◆ Assigned task:
Make an exact copy of the listing, without images.

(Beginning of Provided material)

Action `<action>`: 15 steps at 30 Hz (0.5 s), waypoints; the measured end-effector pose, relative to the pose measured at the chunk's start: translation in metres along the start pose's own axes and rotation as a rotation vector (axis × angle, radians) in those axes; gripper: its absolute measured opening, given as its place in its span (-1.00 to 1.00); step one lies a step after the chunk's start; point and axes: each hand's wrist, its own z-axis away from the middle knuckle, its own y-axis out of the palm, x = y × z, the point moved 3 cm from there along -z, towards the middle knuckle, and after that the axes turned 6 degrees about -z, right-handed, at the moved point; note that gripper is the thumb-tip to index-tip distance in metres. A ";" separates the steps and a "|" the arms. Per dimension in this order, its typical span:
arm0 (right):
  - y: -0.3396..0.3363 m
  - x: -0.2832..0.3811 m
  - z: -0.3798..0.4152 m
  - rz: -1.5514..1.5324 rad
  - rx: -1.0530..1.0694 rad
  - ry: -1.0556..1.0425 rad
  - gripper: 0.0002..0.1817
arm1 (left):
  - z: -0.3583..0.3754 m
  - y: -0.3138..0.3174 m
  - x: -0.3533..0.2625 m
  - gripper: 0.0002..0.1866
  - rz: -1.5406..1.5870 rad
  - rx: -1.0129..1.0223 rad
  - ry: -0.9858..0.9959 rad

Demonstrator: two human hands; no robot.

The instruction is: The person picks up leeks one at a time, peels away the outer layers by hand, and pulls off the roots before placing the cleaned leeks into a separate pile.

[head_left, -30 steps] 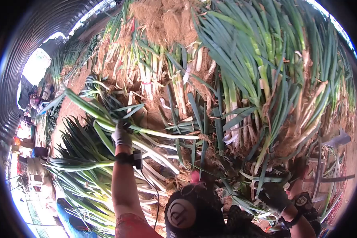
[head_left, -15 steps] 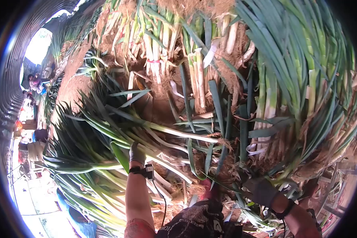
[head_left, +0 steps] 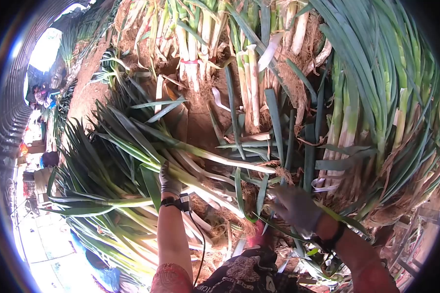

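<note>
Head view: the left hand (head_left: 169,180), gloved, is closed around the stalks of a bunch of leeks (head_left: 200,161) that lies sideways, its green leaves fanning out away to the far left of the fingers and its white shafts running off to their right toward the roots. A black wrist strap (head_left: 173,202) with a thin cable sits just below that hand. The right hand (head_left: 297,209), also gloved, hovers with its fingers spread and nothing in them, the fingertips pointing toward the rooty ends of the same bunch, near but not touching as far as can be told.

Above both sets of fingers, upright bundled leeks (head_left: 244,73) with pale shafts and matted roots crowd the bare soil (head_left: 200,127) between them. Beyond the right fingers, a tall stack of leeks (head_left: 386,97) fills that side. Loose leaves lie across the gap between the hands and partly cover the bunch's roots.

Below the left fingers, more green leaves (head_left: 98,229) pile up and hide the ground. The far-left edge is bright and warped; people (head_left: 41,93) there are too small to make out. The right hand is blurred.
</note>
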 end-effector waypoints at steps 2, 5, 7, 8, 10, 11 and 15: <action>0.023 -0.021 -0.054 0.046 -0.196 -0.073 -0.68 | 0.008 0.011 -0.004 -0.49 -0.008 -0.003 -0.013; 0.105 -0.074 -0.101 0.463 -0.077 0.050 -0.69 | 0.008 0.011 0.000 -0.55 0.067 0.068 -0.088; 0.117 -0.056 -0.107 0.468 0.083 0.187 -0.68 | 0.003 0.003 0.001 -0.56 0.063 0.057 -0.062; 0.122 -0.049 -0.109 0.475 0.242 0.323 -0.66 | 0.000 -0.001 0.000 -0.56 0.063 0.050 -0.036; 0.126 -0.031 -0.107 0.244 0.288 0.229 -0.69 | 0.012 0.003 -0.009 -0.55 0.106 0.119 0.028; 0.122 -0.022 -0.105 0.174 0.187 0.096 -0.71 | 0.027 0.007 -0.013 -0.50 0.060 0.115 0.037; 0.112 -0.014 -0.109 -0.493 0.354 0.332 -0.28 | 0.074 0.048 -0.016 -0.34 0.040 0.261 0.138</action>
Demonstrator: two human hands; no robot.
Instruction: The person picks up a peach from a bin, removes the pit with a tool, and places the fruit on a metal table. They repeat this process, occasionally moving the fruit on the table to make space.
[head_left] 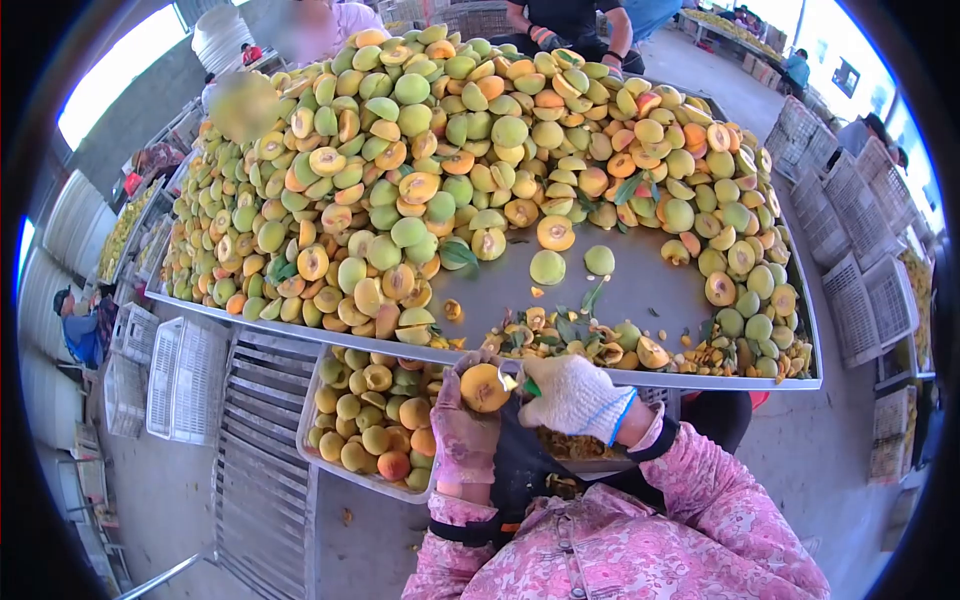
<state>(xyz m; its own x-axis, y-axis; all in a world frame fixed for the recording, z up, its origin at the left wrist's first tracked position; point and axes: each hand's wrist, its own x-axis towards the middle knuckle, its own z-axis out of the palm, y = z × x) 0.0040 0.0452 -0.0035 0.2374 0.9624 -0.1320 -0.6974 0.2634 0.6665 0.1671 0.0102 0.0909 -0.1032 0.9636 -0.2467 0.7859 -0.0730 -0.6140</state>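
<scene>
My left hand (pixel 468 425), in a thin stained glove, is closed around a peach half (pixel 484 388), its cut face turned up with the pit area showing. In a white knitted glove with a blue cuff, my right hand (pixel 578 398) grips a small green-handled knife (pixel 530 388). The short blade meets the right edge of the peach half; its exact shape is hard to make out. Just beyond both hands lie peach scraps and leaves (pixel 570 335) along the table's near edge. To the left of my left hand, a tray (pixel 308 440) holds peaches.
A metal table (pixel 640 262) bears a large heap of halved peaches (pixel 400 170). Left of me stand a slatted metal rack (pixel 262 430) and white plastic crates (pixel 185 380). More crates (pixel 870 310) are stacked at right. Across the table sits a person in dark clothes (pixel 570 25).
</scene>
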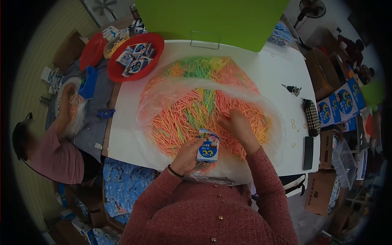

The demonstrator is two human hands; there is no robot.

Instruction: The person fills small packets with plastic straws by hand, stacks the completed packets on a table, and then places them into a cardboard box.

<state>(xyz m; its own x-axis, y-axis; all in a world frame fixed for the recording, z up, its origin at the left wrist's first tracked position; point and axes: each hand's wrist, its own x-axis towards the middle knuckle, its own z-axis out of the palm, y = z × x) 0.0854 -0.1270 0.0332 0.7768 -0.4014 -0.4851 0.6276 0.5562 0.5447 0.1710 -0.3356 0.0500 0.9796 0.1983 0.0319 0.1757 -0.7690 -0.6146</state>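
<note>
My left hand (188, 156) is closed on a small blue-and-white printed packet (208, 148), holding it upright at the near side of a large clear plastic bag (175, 83). Inside the open bag lies a heap of thin pink, yellow and green sticks (175, 132). Over the right part of the heap is my right hand (237, 125), its fingers smeared by motion and pointing left. Whether they hold any sticks cannot be made out.
A red basin (159, 57) with several packets stands at the back left, beside a green panel (212, 20). On the right are a phone (308, 153), a checked pouch (311, 117) and keys (291, 89). At far left another person (57, 153) reaches into a bag.
</note>
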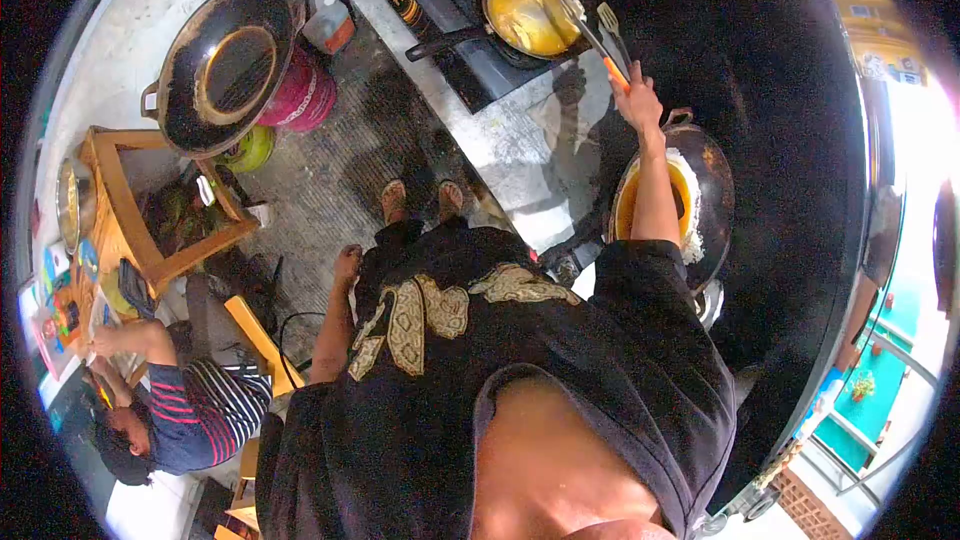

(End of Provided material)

◆ Solution for this task:
Action `<action>`: 15 steps at 30 Hz (0.5 s), waypoints; the measured end-effector pose, relative to the pose measured at the chunk's start: translation in metres along the start pose's own axes and rotation as a rotation vector (axis × angle, radians) in those axes; gripper: its absolute measured opening, given as its place in its span (-1.00 to 1.00); step one lies a step after the chunk's start; point and axes: each hand's wrist, its own z-axis away from the middle knuckle, its own y-axis out of the palm, x = y × z, the point moved 3 cm from there along -z, towards the middle knuckle, and after that the axes turned 6 degrees about -z, right-handed, at the moved point; note that gripper is the thumb-tip to index-tip distance in metres. A ";" separates the steps and a "|" the arms. Per dimension in this order, its typical span:
arm0 (right):
  - y: -0.3396..0.3363 m
  - x: -0.2832..0.3811 m
  - z: -0.3798..0.4152 m
  - rz: -1.5514..1.5324 rad
  - rx: -1.0530..1.0694 rad
  - ry: -1.0556..1.0425 rad
  - gripper: 0.0002..0.1817
arm1 (left):
  - z: -0.3583..0.3754 m
  - y: -0.3138..0.3174 m
  - x: -0.3533..0.2625 m
  - gripper: 0.0002..0.1866
  - rz: -1.5406..1.5870 rad
  - rx: -1.0129..1.0223 rad
  - ry: -0.9858..0.9959 rad

Demonstrator: two human hands; no robot.

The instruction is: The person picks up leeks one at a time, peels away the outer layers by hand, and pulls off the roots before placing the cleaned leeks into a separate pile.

[head_left, -30 steps] 
[head_left, -15 steps] 
[head_left, +0 steps] 

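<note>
Head view: the left hand (head_left: 169,180), gloved, is closed around the stalks of a bunch of leeks (head_left: 200,161) that lies sideways, its green leaves fanning out away to the far left of the fingers and its white shafts running off to their right toward the roots. A black wrist strap (head_left: 173,202) with a thin cable sits just below that hand. The right hand (head_left: 297,209), also gloved, hovers with its fingers spread and nothing in them, the fingertips pointing toward the rooty ends of the same bunch, near but not touching as far as can be told.

Above both sets of fingers, upright bundled leeks (head_left: 244,73) with pale shafts and matted roots crowd the bare soil (head_left: 200,127) between them. Beyond the right fingers, a tall stack of leeks (head_left: 386,97) fills that side. Loose leaves lie across the gap between the hands and partly cover the bunch's roots.

Below the left fingers, more green leaves (head_left: 98,229) pile up and hide the ground. The far-left edge is bright and warped; people (head_left: 41,93) there are too small to make out. The right hand is blurred.
</note>
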 end-effector waypoints at steps 2, 5, 7, 8, 10, 11 and 15: <action>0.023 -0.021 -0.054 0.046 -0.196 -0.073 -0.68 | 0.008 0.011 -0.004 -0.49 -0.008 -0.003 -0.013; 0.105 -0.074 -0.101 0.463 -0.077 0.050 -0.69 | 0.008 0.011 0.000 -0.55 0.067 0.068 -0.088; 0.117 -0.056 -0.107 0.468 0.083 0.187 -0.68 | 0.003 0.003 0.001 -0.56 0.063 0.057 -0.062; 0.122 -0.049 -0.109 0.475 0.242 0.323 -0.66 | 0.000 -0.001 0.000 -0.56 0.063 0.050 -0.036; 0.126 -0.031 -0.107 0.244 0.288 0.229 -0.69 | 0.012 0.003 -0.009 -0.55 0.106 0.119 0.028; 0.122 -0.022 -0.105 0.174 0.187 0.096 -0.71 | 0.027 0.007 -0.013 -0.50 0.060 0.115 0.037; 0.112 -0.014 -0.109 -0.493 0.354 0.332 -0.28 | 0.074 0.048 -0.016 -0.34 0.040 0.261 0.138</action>
Demonstrator: two human hands; no robot.
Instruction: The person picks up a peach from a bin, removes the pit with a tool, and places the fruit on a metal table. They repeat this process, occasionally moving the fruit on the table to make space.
[head_left] 
<state>(xyz m; its own x-axis, y-axis; all in a world frame fixed for the recording, z up, its origin at the left wrist's first tracked position; point and axes: each hand's wrist, its own x-axis towards the middle knuckle, its own z-axis out of the palm, y = z × x) 0.0040 0.0452 -0.0035 0.2374 0.9624 -0.1320 -0.6974 0.2634 0.6665 0.1671 0.0102 0.0909 -0.1032 0.9636 -0.2467 0.7859 -0.0730 -0.6140</state>
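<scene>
My left hand (pixel 468 425), in a thin stained glove, is closed around a peach half (pixel 484 388), its cut face turned up with the pit area showing. In a white knitted glove with a blue cuff, my right hand (pixel 578 398) grips a small green-handled knife (pixel 530 388). The short blade meets the right edge of the peach half; its exact shape is hard to make out. Just beyond both hands lie peach scraps and leaves (pixel 570 335) along the table's near edge. To the left of my left hand, a tray (pixel 308 440) holds peaches.
A metal table (pixel 640 262) bears a large heap of halved peaches (pixel 400 170). Left of me stand a slatted metal rack (pixel 262 430) and white plastic crates (pixel 185 380). More crates (pixel 870 310) are stacked at right. Across the table sits a person in dark clothes (pixel 570 25).
</scene>
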
The demonstrator is two human hands; there is no robot.

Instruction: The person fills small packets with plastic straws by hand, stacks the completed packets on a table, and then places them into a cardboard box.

<state>(xyz m; its own x-axis, y-axis; all in a world frame fixed for the recording, z up, its origin at the left wrist's first tracked position; point and axes: each hand's wrist, its own x-axis towards the middle knuckle, its own z-axis out of the palm, y = z × x) 0.0854 -0.1270 0.0332 0.7768 -0.4014 -0.4851 0.6276 0.5562 0.5447 0.1710 -0.3356 0.0500 0.9796 0.1983 0.0319 0.1757 -0.7690 -0.6146</state>
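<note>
My left hand (188, 156) is closed on a small blue-and-white printed packet (208, 148), holding it upright at the near side of a large clear plastic bag (175, 83). Inside the open bag lies a heap of thin pink, yellow and green sticks (175, 132). Over the right part of the heap is my right hand (237, 125), its fingers smeared by motion and pointing left. Whether they hold any sticks cannot be made out.
A red basin (159, 57) with several packets stands at the back left, beside a green panel (212, 20). On the right are a phone (308, 153), a checked pouch (311, 117) and keys (291, 89). At far left another person (57, 153) reaches into a bag.
</note>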

Nothing remains to be done, and the exercise is complete.